▸ Task requirements
Report all lines of the records that contain "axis".

Stored entries:
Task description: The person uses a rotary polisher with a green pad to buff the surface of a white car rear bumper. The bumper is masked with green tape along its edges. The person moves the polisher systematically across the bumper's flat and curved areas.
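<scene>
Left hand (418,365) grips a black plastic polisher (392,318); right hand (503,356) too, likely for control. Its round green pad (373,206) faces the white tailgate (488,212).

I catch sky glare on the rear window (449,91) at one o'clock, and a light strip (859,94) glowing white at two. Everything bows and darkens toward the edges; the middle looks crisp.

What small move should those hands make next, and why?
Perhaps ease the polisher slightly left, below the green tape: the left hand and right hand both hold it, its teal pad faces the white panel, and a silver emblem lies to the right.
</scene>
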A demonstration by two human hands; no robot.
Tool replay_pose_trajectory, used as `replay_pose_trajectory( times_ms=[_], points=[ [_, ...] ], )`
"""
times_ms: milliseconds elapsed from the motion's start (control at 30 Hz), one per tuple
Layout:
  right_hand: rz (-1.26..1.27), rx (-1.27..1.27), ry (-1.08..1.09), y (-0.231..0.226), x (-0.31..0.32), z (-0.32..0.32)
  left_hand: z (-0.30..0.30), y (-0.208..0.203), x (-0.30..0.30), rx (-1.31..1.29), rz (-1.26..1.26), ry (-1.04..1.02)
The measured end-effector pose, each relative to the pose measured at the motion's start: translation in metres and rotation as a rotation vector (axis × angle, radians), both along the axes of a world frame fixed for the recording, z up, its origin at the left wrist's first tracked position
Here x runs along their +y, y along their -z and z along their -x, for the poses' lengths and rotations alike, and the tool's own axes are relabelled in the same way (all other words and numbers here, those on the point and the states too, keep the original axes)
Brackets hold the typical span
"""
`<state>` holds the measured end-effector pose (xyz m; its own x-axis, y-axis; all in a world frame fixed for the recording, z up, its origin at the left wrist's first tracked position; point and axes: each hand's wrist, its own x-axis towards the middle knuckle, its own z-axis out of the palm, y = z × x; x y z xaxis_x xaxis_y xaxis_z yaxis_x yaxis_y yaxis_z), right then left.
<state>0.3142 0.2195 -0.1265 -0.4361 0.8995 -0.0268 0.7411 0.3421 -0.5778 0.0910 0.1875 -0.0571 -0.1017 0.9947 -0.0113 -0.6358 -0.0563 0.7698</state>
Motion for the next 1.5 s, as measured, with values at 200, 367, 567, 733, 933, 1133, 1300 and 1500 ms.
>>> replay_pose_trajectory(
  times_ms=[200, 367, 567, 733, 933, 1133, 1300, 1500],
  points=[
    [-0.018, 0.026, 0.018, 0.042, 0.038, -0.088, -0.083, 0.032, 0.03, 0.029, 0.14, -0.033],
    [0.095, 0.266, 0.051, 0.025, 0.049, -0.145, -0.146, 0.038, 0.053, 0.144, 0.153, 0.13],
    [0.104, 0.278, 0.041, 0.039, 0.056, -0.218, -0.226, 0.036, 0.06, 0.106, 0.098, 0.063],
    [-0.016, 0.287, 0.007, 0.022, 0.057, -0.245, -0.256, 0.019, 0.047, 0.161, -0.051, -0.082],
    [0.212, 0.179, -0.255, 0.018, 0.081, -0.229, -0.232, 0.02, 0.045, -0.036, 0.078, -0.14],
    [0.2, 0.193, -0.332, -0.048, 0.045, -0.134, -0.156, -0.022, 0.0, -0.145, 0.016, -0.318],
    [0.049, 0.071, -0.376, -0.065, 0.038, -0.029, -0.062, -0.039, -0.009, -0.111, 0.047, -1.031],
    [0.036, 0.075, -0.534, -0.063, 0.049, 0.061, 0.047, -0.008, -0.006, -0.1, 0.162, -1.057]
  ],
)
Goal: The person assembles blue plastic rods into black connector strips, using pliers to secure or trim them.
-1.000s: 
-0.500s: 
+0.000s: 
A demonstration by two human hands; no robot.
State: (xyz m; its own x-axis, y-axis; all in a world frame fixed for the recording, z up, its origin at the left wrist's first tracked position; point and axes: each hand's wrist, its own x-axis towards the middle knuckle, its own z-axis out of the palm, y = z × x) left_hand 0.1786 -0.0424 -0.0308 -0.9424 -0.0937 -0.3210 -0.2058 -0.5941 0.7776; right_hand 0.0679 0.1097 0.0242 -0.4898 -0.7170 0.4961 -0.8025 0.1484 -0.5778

▸ Result for this task
The measured end-effector pose, each relative to the pose measured at the motion's start: translation in metres and rotation as a rotation vector (axis × angle, radians), both along the axes of a world frame fixed for the recording, z up, its origin at the left wrist's first tracked position
`<state>` holds the measured end-effector pose (xyz m; its own x-axis, y-axis; all in a world frame fixed for the recording, z up, its origin at the left wrist's first tracked position; point and axes: each hand's wrist, its own x-axis towards the middle knuckle, its own z-axis out of the palm, y = z × x; x y z xaxis_x xaxis_y xaxis_z yaxis_x yaxis_y yaxis_z), right then left.
State: (xyz m; its own x-axis, y-axis; all in a world frame fixed for the recording, z up, its origin at the left wrist's first tracked position; point and axes: each hand's wrist, its own x-axis towards the middle knuckle, its own z-axis out of the palm, y = z × x) left_hand 0.1786 -0.0424 -0.0308 -0.9424 -0.0937 -0.3210 -0.2058 -0.5941 0.7776; right_hand 0.0679 0.1097 0.0242 -0.4898 -0.7170 0.4961 -0.8025 0.1484 -0.5778

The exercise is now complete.